Matrix completion

Matrix completion of a partially revealed 5 by 5 matrix with rank-1. Left: observed incomplete matrix; Right: matrix completion result.

Matrix Completion is the task of filling in the missing entries of a partially observed matrix. A wide range of datasets are naturally organized in matrix form. One example is the movie-ratings matrix, as appears in the Netflix problem: Given a ratings matrix in which each entry (i,j) represents the rating of movie j by customer i if customer i has watched movie j and is otherwise missing, we would like to predict the remaining entries in order to make good recommendations to customers on what to watch next. Another example is the term-document matrix: The frequencies of words used in a collection of documents can be represented as a matrix, where each entry corresponds to the number of times the associated term appears in the indicated document.

Without any restrictions on the number of degrees of freedom in the completed matrix this problem is underdetermined since the hidden entries could be assigned arbitrary values. Thus matrix completion often seeks to find the lowest rank matrix or, if the rank of the completed matrix is known, a matrix of rank r that matches the known entries. The illustration shows that a partially revealed rank-1 matrix (on the left) can be completed with zero-error (on the right) since all the rows with missing entries should be the same as the third row. In the case of the Netflix problem the ratings matrix is expected to be low-rank since user preferences can often be described by a few factors, such as the movie genre and time of release. Other applications include computer vision, where missing pixels in images need to be reconstructed, detecting the global positioning of sensors in a network from partial distance information, and multiclass learning. The matrix completion problem is in general NP-hard, but there are tractable algorithms that achieve exact reconstruction with high probability.

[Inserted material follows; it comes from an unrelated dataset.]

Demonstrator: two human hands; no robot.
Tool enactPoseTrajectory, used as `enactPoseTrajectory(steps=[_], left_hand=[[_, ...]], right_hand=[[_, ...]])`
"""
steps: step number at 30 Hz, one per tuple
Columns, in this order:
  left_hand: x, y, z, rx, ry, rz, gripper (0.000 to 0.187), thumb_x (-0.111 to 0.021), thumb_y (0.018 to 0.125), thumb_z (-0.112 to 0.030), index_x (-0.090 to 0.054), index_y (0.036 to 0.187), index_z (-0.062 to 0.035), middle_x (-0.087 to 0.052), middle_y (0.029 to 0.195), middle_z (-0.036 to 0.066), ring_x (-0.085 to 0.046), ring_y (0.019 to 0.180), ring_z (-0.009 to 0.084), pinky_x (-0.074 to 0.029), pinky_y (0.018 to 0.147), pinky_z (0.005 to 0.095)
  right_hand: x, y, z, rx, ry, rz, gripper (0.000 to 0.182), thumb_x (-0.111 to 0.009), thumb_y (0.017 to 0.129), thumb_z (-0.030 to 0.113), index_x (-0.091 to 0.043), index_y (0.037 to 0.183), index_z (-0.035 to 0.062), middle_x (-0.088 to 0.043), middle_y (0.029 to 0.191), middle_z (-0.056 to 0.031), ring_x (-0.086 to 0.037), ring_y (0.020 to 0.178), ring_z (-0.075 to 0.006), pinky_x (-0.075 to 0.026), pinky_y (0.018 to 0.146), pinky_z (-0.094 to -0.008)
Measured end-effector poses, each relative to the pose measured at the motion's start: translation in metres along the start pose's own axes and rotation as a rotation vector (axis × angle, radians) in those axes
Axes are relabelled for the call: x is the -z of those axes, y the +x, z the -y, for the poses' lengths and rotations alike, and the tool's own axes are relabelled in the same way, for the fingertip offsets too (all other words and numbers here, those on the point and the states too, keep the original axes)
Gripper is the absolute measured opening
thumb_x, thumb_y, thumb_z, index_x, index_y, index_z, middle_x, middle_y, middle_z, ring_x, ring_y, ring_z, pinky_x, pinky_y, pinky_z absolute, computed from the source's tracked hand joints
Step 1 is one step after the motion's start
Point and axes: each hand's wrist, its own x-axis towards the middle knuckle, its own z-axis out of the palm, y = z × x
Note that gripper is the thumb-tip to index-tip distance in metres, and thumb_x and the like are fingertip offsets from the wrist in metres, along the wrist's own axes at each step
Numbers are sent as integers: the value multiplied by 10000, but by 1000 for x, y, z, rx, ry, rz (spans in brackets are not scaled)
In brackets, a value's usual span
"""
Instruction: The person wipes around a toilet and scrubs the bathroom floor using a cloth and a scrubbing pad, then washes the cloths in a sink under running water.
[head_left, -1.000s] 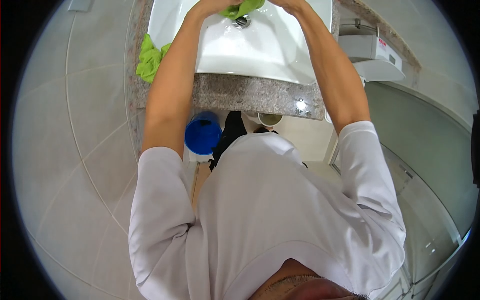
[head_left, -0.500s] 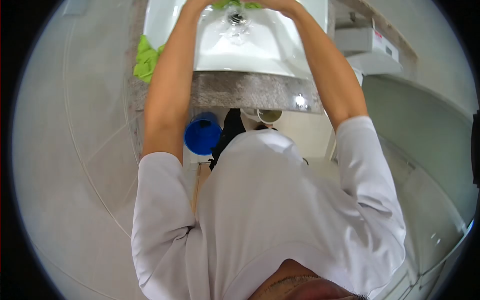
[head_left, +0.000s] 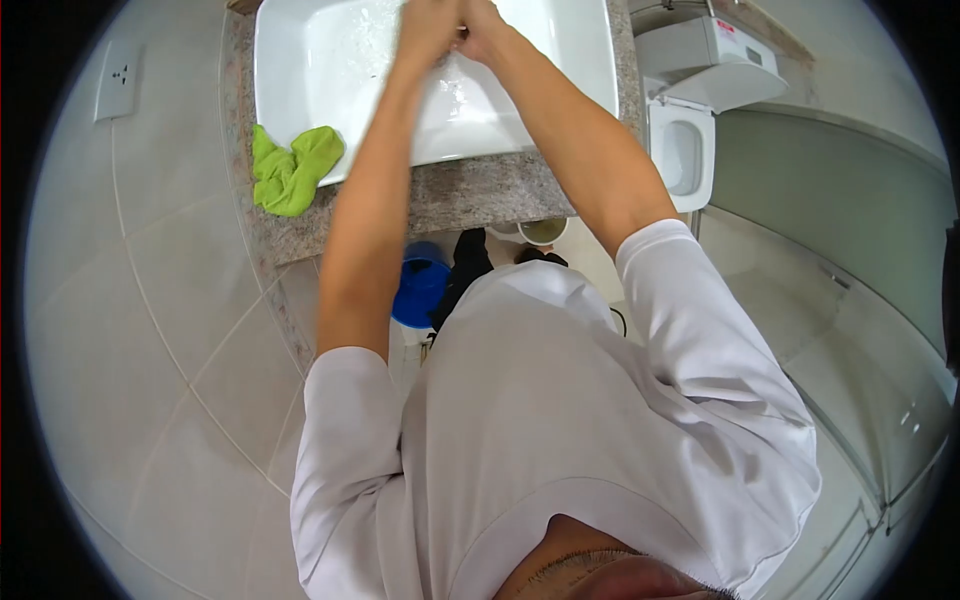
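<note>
Over the white sink (head_left: 560, 70), my left hand (head_left: 430, 32) and my right hand (head_left: 483, 32) are pressed close together at the top edge of the view. The fingers look curled and closed, but what lies between them, if anything, is hidden. My left hand is slightly blurred. Wet, shiny patches show on the basin floor below and beside the hands. A crumpled green cloth (head_left: 300, 168) drapes over the sink's near left corner, apart from both hands.
The sink sits on a mottled stone counter (head_left: 480, 190). Beneath it stand a blue bucket (head_left: 420, 290) and a bowl-like container (head_left: 542, 232). To the right is a toilet (head_left: 683, 150) with its lid up. A wall socket (head_left: 118, 82) is at the left.
Both hands have come together from apart. The green cloth seen near them at the top edge no longer shows. The view has shifted, showing more of the sink's left side and the toilet.
</note>
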Motion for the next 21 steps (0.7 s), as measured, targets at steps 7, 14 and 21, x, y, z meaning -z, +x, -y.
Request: enactPoseTrajectory(steps=[7, 14, 21], left_hand=[[27, 33, 114, -203, 619, -167, 428, -433, 1060, -341, -667, 947, 0, -675, 885, 251, -630, 818, 442, -507, 772, 502], [92, 31, 57, 24, 463, -62, 447, -478, 1049, -364, -664, 843, -13, -669, 872, 256, -633, 804, 431, -486, 777, 528], [57, 18, 21, -162, 170, -144, 347, -632, 1008, -329, -611, 824, -36, -523, 747, 86, -471, 682, 219, -450, 691, 407]], right_hand=[[-7, 10, -19, -61, 166, 52, 234, -510, 1056, 238, -668, 1062, 65, -675, 948, -95, -633, 808, -197, -553, 761, -334], [19, 8, 34, 207, -320, 72, 110, -592, 999, 125, -660, 1085, 114, -685, 971, -16, -629, 887, -139, -534, 788, -345], [1, -1, 1, -216, -301, 2, 282, -471, 1085, 290, -636, 1203, 94, -645, 1113, -85, -647, 951, -214, -582, 802, -418]])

In statistical learning point of view, the matrix completion problem is an application of matrix regularization which is a generalization of vector regularization. For example, in the low-rank matrix completion problem one may apply the regularization penalty taking the form of a nuclear norm R(X) = \lambda\|X\|_*

Low rank matrix completion

One of the variants of the matrix completion problem is to find the lowest rank matrix X which matches the matrix M, which we wish to recover, for all entries in the set E of observed entries.The mathematical formulation of this problem is as follows:

\begin{align}
& \underset{X}{\text{min}} & \text{rank} (X) \\
& \text{subject to} & X_{ij} = M_{ij} & \;\; \forall i,j \in E\\
\end{align}

Candes and Recht[1] proved that with assumptions on the sampling of the observed entries and sufficiently many sampled entries this problem has a unique solution with high probability.

An equivalent formulation, given that the matrix M to be recovered is known to be of rank r, is to solve for X where X_{ij} = M_{ij} \;\; \forall i,j \in E

Assumptions

A number of assumptions on the sampling of the observed entries and the number of sampled entries are frequently made to simplify the analysis and to ensure the problem is not underdetermined.

Uniform sampling of observed entries

To make the analysis tractable, it is often assumed that the set E of observed entries and fixed cardinality is sampled uniformly at random from the collection of all subsets of entries of cardinality |E|. To further simplify the analysis, it is instead assumed that E is constructed by Bernoulli sampling, i.e. that each entry is observed with probability  p . If p is set to \frac{N}{mn} where N is the desired expected cardinality of E, and m,\;n are the dimensions of the matrix (let m < n without loss of generality), |E| is within O(n \log n) of N with high probability, thus Bernoulli sampling is a good approximation for uniform sampling.[1] Another simplification is to assume that entries are sampled independently and with replacement.[2]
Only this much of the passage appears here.